La proporción de inmigrantes respecto a la población total en Japón en 2020 era solo del 2%. En la India era del 0,3%, y en China únicamente del 0,1%. Para los extranjeros, obtener la ciudadanía china es prácticamente imposible.

En comparación con un ejemplo europeo, el 17% de las personas que vivían en Alemania en 2021 habían nacido en el extranjero, y un tercio de ellas había obtenido la ciudadanía alemana.

Menos niños y menos inmigrantes implica menos trabajadores a largo plazo. Las previsiones de la ONU sugieren que la población activa de China se reducirá más en los próximos años que en casi cualquier otro país, y la disminución de población sentará las bases para una inversión de sus décadas de fuerte crecimiento económico, es decir, el nivel de vida no mejorará tan rápidamente.

Se trata de un reto gigantesco para la economía del país asiático y para los ambiciosos planes de Xi Jinping de convertir a China en la mayor economía del mundo y en la superpotencia dominante.

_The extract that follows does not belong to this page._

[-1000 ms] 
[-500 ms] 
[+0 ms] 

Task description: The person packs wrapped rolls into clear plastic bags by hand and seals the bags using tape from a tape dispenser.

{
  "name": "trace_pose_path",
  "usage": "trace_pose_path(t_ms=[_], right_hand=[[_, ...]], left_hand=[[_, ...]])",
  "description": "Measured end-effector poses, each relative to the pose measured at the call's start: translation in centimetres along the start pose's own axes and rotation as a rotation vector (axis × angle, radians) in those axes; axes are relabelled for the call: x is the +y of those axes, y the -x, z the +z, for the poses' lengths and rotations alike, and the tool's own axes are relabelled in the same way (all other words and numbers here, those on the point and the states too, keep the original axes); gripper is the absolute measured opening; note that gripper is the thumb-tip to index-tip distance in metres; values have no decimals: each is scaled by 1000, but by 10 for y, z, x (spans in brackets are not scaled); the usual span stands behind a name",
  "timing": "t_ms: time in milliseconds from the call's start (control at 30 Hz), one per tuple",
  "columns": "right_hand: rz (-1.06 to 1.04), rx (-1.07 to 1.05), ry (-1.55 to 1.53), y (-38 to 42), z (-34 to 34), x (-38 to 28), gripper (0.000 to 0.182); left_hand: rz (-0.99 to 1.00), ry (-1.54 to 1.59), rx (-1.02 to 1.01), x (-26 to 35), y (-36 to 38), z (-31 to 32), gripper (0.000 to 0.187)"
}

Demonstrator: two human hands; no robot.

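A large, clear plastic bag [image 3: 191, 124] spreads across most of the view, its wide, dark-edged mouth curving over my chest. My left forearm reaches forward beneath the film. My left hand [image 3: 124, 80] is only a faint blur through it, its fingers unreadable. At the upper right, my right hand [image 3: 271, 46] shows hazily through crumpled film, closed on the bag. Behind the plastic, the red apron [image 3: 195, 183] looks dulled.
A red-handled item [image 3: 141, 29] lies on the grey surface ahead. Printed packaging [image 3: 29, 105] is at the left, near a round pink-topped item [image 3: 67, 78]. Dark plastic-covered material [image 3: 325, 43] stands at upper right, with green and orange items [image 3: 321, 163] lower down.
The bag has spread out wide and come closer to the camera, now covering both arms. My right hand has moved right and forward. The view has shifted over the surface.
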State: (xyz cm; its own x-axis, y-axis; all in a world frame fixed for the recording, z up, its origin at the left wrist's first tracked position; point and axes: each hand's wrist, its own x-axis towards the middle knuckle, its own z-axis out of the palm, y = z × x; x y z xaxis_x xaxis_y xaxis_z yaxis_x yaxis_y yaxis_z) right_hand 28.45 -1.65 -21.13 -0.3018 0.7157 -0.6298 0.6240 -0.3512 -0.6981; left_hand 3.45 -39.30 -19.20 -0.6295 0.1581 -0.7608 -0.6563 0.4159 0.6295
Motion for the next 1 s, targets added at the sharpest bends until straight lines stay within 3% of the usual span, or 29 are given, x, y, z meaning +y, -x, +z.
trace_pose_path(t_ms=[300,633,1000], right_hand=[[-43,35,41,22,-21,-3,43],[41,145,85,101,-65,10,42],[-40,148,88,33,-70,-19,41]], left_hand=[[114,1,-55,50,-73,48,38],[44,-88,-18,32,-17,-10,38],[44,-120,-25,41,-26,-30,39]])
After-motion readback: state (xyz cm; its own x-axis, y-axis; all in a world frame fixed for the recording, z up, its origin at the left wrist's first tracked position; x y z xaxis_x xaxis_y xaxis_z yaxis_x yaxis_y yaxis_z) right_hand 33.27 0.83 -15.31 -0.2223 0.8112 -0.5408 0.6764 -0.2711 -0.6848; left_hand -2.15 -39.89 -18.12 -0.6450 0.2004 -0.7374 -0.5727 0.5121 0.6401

La disminución de la mano de obra ya ha provocado que el Gobierno cambie su enfoque económico. Tras décadas de crecimiento manufacturero intensivo en mano de obra y basado en las exportaciones, el 14º plan quinquenal del gobierno (el último conjunto de objetivos de crecimiento y reformas económicas establecido por el Partido Comunista Chino, en 2021) se centraba en orientar la economía hacia su mercado interno e invertir en productos de mayor valor añadido.